[What is being asked]
Every line of the material must be given again verbatim. Skip the images.
==========
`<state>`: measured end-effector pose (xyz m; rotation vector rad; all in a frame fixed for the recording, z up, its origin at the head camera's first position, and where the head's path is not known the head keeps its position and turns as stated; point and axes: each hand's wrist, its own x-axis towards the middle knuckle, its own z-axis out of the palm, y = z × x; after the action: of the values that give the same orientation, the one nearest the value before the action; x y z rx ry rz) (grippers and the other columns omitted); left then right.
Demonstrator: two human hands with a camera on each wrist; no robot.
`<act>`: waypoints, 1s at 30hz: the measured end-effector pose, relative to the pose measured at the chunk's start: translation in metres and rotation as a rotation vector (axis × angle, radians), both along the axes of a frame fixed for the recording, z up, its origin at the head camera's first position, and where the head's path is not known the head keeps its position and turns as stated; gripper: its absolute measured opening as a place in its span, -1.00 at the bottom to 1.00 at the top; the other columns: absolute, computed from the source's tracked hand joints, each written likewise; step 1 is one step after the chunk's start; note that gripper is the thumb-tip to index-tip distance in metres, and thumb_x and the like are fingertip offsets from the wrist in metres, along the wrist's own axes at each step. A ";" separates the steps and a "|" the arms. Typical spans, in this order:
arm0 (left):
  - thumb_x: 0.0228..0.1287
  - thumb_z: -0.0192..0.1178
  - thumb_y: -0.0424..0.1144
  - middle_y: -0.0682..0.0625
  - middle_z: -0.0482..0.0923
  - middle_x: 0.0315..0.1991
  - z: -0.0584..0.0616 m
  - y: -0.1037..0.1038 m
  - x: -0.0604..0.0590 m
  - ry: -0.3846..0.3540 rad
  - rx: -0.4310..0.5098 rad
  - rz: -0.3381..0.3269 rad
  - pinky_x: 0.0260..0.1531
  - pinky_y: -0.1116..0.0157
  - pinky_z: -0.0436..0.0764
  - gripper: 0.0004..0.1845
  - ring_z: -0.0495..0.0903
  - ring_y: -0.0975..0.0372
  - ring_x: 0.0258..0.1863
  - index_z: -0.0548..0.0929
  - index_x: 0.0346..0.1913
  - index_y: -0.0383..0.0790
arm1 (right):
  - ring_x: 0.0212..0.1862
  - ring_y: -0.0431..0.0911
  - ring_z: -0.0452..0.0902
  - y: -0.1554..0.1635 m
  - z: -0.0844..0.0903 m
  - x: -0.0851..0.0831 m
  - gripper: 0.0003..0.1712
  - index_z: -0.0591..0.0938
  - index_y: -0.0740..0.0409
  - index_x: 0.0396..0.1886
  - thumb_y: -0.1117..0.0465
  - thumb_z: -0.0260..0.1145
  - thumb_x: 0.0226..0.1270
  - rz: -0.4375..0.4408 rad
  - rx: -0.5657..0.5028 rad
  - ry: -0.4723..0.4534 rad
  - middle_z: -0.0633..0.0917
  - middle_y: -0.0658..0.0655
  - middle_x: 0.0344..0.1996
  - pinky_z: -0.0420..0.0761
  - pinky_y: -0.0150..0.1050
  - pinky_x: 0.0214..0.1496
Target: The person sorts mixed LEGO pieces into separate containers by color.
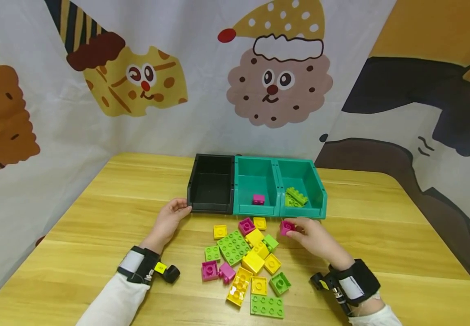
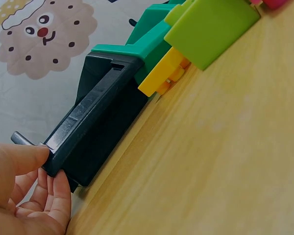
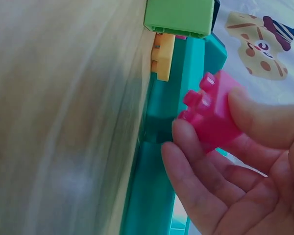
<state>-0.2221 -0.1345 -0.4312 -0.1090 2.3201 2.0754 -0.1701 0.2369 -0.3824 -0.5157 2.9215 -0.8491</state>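
My right hand (image 1: 310, 236) pinches a pink toy brick (image 3: 213, 110) between thumb and fingers, in front of the right teal bin (image 1: 320, 204). The brick's studs face away from the palm in the right wrist view. At the far left of the bin row, my left hand (image 1: 169, 220) grips the front corner of the black bin (image 2: 95, 110), thumb on the rim and fingers curled beneath it. Another pink brick (image 1: 258, 199) lies in the middle teal bin (image 1: 255, 170). Light green bricks (image 1: 296, 197) lie in the right one.
Loose bricks are heaped on the wooden table (image 1: 108, 226) between my hands: a large green brick (image 1: 233, 247), a long yellow brick (image 1: 239, 286), a flat green brick (image 1: 267, 306), a pink brick (image 1: 210, 270) and several others. A cartoon-printed cloth (image 1: 206, 90) hangs behind the table.
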 end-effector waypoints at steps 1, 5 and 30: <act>0.33 0.11 -0.38 -0.04 0.44 -0.18 0.000 0.000 0.000 0.000 0.001 0.001 -0.21 0.50 0.45 -0.74 0.39 0.29 -0.18 0.44 0.01 -0.45 | -0.15 0.00 0.54 0.000 0.000 0.000 -0.61 0.58 0.35 0.07 0.25 0.28 0.28 0.000 0.001 0.012 0.67 0.22 -0.14 0.62 -0.09 -0.11; 0.33 0.12 -0.38 -0.03 0.44 -0.19 0.000 0.002 -0.001 -0.006 0.006 0.002 -0.23 0.51 0.45 -0.75 0.39 0.28 -0.18 0.45 0.00 -0.43 | -0.07 0.11 0.56 0.001 0.003 0.000 -0.60 0.55 0.39 0.10 0.33 0.24 0.29 -0.002 -0.011 0.064 0.65 0.32 -0.07 0.62 -0.01 -0.07; 0.32 0.12 -0.39 0.00 0.45 -0.23 -0.002 0.000 -0.002 -0.006 0.010 0.004 -0.24 0.47 0.45 -0.77 0.39 0.28 -0.20 0.46 -0.02 -0.43 | 0.07 0.26 0.50 -0.050 0.078 -0.057 -0.50 0.32 0.34 0.33 0.32 0.07 0.44 -0.095 -0.040 0.090 0.32 0.43 0.14 0.62 -0.07 -0.05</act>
<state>-0.2239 -0.1346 -0.4335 -0.1199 2.3082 2.0852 -0.2272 0.1865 -0.3041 -0.4320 3.0379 -0.9201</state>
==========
[Written solution]
`<state>`: measured end-effector pose (xyz m; rotation vector rad; all in a frame fixed for the recording, z up, its origin at the head camera's first position, and where the head's path is not known the head keeps its position and turns as stated; point and axes: each hand's wrist, its own x-axis towards the middle knuckle, its own z-axis out of the palm, y = z × x; after the action: of the values that give the same orientation, the one nearest the value before the action; x y z rx ry rz) (grippers and the other columns omitted); left then right.
Demonstrator: two human hands with a camera on each wrist; no robot.
`<act>`: waypoints, 1s at 30hz: the measured end-effector pose, relative to the pose measured at the chunk's start: translation in metres and rotation as a rotation vector (axis × angle, radians), both along the axes of a frame fixed for the recording, z up, its origin at the head camera's first position, and where the head's path is not known the head keeps its position and turns as stated; gripper: its absolute measured opening as a place in its span, -1.00 at the bottom to 1.00 at the top; the other columns: absolute, computed from the source's tracked hand joints, each written likewise; step 1 is one step after the chunk's start; note that gripper is the thumb-tip to index-tip distance in metres, and thumb_x and the like are fingertip offsets from the wrist in metres, along the wrist's own axes at each step. A ";" separates the steps and a "|" the arms. Typical spans, in this order:
arm0 (left):
  - thumb_x: 0.0228..0.1287
  - thumb_z: -0.0192..0.1178
  - thumb_y: -0.0424..0.1144
  - middle_y: -0.0682..0.0625
  - middle_z: -0.0482..0.0923
  - middle_x: 0.0315..0.1991
  - z: -0.0584..0.0616 m
  - y: -0.1037..0.1038 m
  - x: -0.0604..0.0590 m
  - ry: -0.3846..0.3540 rad
  - rx: -0.4310..0.5098 rad
  - rz: -0.3381..0.3269 rad
  - pinky_x: 0.0260..0.1531
  - pinky_y: -0.1116..0.0157
  - pinky_z: -0.0436..0.0764
  - gripper: 0.0004..0.1845
  - ring_z: -0.0495..0.0903
  - ring_y: -0.0975..0.0372
  - ring_x: 0.0258..0.1863
  - index_z: -0.0548..0.0929
  - index_x: 0.0346..0.1913
  - index_y: -0.0383..0.0790
arm1 (right):
  - ring_x: 0.0212..0.1862
  - ring_y: -0.0431..0.0911
  - ring_z: -0.0452..0.0902
  - y: -0.1554..0.1635 m
  - z: -0.0844..0.0903 m
  - x: -0.0851..0.0831 m
  - gripper: 0.0003..0.1712
  - index_z: -0.0591..0.0938
  - index_y: -0.0740..0.0409
  - index_x: 0.0396..0.1886
  - thumb_y: -0.1117..0.0465
  - thumb_z: -0.0260..0.1145
  - thumb_x: 0.0226..0.1270
  - rz: -0.4375..0.4408 rad
  - rx: -0.5657..0.5028 rad
  - ry: -0.4723..0.4534 rad
  - middle_z: -0.0633..0.0917
  - middle_y: -0.0658..0.0655
  - middle_x: 0.0344..0.1996
  - pinky_z: -0.0420..0.0761
  - pinky_y: -0.0150..0.1050
  - pinky_x: 0.0214..0.1496
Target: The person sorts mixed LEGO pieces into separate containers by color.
<state>-0.2221 -0.1345 -0.4312 -0.1090 2.3201 2.0754 -0.1701 0.2369 -0.3824 -0.5157 2.9215 -0.8491</state>
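My right hand (image 1: 310, 236) pinches a pink toy brick (image 3: 213, 110) between thumb and fingers, in front of the right teal bin (image 1: 320, 204). The brick's studs face away from the palm in the right wrist view. At the far left of the bin row, my left hand (image 1: 169, 220) grips the front corner of the black bin (image 2: 95, 110), thumb on the rim and fingers curled beneath it. Another pink brick (image 1: 258, 199) lies in the middle teal bin (image 1: 255, 170). Light green bricks (image 1: 296, 197) lie in the right one.
Loose bricks are heaped on the wooden table (image 1: 108, 226) between my hands: a large green brick (image 1: 233, 247), a long yellow brick (image 1: 239, 286), a flat green brick (image 1: 267, 306), a pink brick (image 1: 210, 270) and several others. A cartoon-printed cloth (image 1: 206, 90) hangs behind the table.
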 end-effector waypoints at steps 1, 5 and 30: <act>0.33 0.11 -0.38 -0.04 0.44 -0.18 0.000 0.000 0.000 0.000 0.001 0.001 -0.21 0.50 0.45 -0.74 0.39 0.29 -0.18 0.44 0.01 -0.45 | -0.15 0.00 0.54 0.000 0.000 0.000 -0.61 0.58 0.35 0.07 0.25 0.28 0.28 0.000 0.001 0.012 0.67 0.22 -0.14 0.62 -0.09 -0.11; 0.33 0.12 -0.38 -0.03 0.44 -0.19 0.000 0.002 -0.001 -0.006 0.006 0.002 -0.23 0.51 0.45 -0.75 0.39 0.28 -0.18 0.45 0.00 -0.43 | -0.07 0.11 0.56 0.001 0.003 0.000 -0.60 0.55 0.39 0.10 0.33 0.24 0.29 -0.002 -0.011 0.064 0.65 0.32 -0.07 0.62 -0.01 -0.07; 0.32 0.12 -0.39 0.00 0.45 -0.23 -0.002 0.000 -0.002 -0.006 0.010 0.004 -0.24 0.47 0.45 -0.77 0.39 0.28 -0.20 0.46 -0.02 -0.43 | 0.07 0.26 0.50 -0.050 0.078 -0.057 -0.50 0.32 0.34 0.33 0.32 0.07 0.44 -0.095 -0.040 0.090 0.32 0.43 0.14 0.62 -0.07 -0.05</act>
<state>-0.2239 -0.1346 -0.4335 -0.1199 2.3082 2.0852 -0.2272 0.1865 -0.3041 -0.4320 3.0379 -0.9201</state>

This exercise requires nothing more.